Write out all the material verbatim, line by line.

DATA SECTION START

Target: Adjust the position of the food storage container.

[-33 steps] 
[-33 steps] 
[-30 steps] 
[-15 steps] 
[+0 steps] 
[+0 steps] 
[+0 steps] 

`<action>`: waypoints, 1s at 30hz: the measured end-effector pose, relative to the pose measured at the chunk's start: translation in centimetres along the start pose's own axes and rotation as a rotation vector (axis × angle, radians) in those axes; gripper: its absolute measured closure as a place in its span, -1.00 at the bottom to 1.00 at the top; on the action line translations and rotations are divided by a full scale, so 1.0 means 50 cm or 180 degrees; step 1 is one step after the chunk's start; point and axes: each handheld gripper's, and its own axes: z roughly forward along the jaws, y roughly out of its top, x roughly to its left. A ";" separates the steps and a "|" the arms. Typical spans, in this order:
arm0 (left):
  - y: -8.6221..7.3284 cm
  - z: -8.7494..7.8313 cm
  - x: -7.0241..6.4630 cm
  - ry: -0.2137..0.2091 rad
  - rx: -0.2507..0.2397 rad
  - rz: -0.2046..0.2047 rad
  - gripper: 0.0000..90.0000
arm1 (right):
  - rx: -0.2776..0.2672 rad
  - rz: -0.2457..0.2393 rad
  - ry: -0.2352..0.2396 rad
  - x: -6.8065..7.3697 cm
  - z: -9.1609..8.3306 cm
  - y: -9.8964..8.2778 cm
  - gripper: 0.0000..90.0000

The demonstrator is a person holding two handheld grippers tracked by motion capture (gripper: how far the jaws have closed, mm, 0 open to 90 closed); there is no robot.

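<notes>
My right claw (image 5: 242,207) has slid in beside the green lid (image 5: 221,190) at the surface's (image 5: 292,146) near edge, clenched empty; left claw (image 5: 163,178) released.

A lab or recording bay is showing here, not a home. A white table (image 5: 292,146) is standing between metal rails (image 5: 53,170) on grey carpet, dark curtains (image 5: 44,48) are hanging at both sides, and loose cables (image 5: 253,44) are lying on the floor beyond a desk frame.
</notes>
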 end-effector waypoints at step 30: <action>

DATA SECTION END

EXPECTED ANSWER —
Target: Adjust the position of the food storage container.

[-33 steps] 
[-33 steps] 
[-30 steps] 
[-15 steps] 
[+0 steps] 
[+0 steps] 
[+0 steps] 

`<action>`: waypoints, 1s at 30hz: the measured end-effector pose, relative to the pose measured at the chunk's start: translation in centimetres along the start pose's own axes and rotation as a rotation vector (axis × angle, radians) in those axes; gripper: its absolute measured closure as a place in its span, -1.00 at the bottom to 1.00 at the top; on the action line translations and rotations are divided by a full scale, so 1.0 means 50 cm or 180 degrees; step 1 is one step after the chunk's start; point and axes: each handheld gripper's, and its own axes: z roughly forward along the jaws, y roughly out of its top, x roughly to its left. A ";" separates the steps and a "|" the arms. Typical spans, in this order:
arm0 (left):
  - y: -8.6221..7.3284 cm
  - z: -8.7494..7.8313 cm
  - x: -7.0241..6.4630 cm
  - ry: -0.2137..0.2091 rad
  - rx: -0.2507..0.2397 rad
  - rz: -0.2046..0.2047 rad
  - gripper: 0.0000..90.0000
arm1 (right):
  - rx: -0.2776..0.2672 rad
  - rz: -0.2457..0.2393 rad
  - ry: -0.2352..0.2396 rad
  - x: -6.8065..7.3697 cm
  - z: -9.1609..8.3306 cm
  - y: -9.8964..8.2778 cm
  - gripper: 0.0000..90.0000

The demonstrator is a person holding two handheld grippers tracked by motion capture (gripper: how far the jaws have closed, mm, 0 open to 90 closed); there is no robot.

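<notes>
My right claw (image 5: 242,207) has slid in beside the green lid (image 5: 221,190) at the surface's (image 5: 292,146) near edge, clenched empty; left claw (image 5: 163,178) released.

A lab or recording bay is showing here, not a home. A white table (image 5: 292,146) is standing between metal rails (image 5: 53,170) on grey carpet, dark curtains (image 5: 44,48) are hanging at both sides, and loose cables (image 5: 253,44) are lying on the floor beyond a desk frame.
</notes>
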 end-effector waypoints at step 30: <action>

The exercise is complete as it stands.